**TASK PROMPT:** Check each line of the material for the string "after", then give only how many lines have it.

▼▼▼

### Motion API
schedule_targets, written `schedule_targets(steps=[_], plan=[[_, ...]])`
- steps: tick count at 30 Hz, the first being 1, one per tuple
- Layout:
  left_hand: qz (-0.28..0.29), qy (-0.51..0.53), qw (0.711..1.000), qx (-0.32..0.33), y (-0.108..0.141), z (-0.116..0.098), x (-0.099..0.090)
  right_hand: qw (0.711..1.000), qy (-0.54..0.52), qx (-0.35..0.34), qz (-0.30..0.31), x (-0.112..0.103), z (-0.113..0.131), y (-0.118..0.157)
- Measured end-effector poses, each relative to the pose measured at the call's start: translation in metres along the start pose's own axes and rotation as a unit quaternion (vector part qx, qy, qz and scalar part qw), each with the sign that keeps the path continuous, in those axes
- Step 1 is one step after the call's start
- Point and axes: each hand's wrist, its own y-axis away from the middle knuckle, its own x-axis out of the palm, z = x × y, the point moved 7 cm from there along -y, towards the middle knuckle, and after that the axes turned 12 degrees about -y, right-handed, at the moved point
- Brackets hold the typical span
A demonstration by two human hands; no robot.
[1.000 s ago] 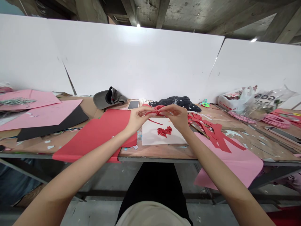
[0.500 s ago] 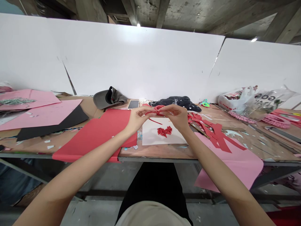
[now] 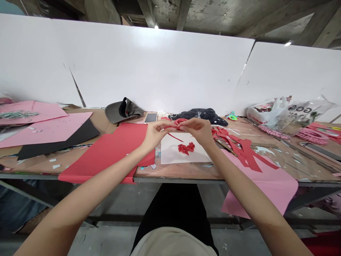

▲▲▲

**REPLY TO THE TASK:** 2